Evaluating genome architecture of a complex region via generalized bipartite matching
Published Web Locationhttp://dx.doi.org/10.1186/1471-2105-14-S5-S13
Abstract With the remarkable development in inexpensive sequencing technologies and supporting computational tools, we have the promise of medicine being personalized by knowledge of the individual genome. Current technologies provide high throughput, but short reads. Reconstruction of the donor genome is based either on de novo assembly of the (short) reads, or on mapping donor reads to a standard reference. While such techniques demonstrate high success rates for inferring 'simple' genomic segments, they are confounded by segments with complex duplication patterns, including regions of direct medical relevance, like the HLA and the KIR regions. In this work, we address this problem with a method for assessing the quality of a predicted genome sequence for complex regions of the genome.
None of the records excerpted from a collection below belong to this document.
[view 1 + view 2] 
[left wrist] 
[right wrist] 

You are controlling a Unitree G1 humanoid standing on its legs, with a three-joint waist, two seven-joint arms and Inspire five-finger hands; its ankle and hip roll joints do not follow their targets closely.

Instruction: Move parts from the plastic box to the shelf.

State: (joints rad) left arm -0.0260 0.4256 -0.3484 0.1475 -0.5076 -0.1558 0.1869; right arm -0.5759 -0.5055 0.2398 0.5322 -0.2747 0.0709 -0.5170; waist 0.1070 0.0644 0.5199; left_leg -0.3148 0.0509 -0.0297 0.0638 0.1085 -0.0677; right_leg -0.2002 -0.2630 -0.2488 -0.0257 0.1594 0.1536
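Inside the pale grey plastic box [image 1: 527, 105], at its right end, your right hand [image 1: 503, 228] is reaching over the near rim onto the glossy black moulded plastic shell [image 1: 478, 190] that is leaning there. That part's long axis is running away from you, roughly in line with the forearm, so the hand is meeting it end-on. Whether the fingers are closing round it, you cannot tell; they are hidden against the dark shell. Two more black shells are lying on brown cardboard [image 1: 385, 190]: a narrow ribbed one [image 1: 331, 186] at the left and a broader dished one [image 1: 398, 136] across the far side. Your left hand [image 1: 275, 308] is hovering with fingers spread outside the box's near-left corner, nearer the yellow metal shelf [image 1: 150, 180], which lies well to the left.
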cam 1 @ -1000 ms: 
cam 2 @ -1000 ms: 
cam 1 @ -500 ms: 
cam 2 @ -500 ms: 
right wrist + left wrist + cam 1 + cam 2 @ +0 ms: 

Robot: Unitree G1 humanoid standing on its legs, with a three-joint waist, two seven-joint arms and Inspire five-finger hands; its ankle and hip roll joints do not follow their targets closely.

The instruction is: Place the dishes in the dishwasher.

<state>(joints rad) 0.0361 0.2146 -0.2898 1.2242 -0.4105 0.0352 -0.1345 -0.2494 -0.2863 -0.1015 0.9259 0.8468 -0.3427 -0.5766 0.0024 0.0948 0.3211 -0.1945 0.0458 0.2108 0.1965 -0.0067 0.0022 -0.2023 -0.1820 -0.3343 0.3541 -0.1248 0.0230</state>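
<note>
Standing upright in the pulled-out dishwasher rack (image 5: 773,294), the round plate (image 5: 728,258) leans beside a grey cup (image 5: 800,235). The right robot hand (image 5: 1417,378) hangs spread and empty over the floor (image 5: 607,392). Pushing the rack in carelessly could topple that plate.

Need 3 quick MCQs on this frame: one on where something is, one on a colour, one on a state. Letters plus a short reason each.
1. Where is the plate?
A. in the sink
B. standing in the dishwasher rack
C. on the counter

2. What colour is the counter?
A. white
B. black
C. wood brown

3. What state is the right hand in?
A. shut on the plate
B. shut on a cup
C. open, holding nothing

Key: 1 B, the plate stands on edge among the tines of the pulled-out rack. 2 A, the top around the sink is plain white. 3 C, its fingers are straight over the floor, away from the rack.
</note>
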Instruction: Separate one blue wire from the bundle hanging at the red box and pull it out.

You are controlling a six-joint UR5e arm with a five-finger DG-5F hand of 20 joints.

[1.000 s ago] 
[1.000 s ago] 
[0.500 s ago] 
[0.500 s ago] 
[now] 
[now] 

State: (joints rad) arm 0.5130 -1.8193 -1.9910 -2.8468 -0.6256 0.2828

This method combines two natural types of evidence: sequence similarity of the mapped reads to the predicted donor genome, and distribution of reads across the predicted genome. We define a new scoring function for read-to-genome matchings, which penalizes for sequence dissimilarities and deviations from expected read location distribution, and present an efficient algorithm for finding matchings that minimize the penalty. The algorithm is based on a formal problem, first defined in this paper, called Coverage Sensitive many-to-many min-cost bipartite Matching (CSM). This new problem variant generalizes the standard (one-to-one) weighted bipartite matching problem, and can be solved using network flows. The resulting Java-based tool, called SAGE (Scoring function for Assembled GEnomes), is freely available upon request. We demonstrate over simulated data that SAGE can be used to infer correct haplotypes of the highly repetitive KIR region on the Human chromosome 19.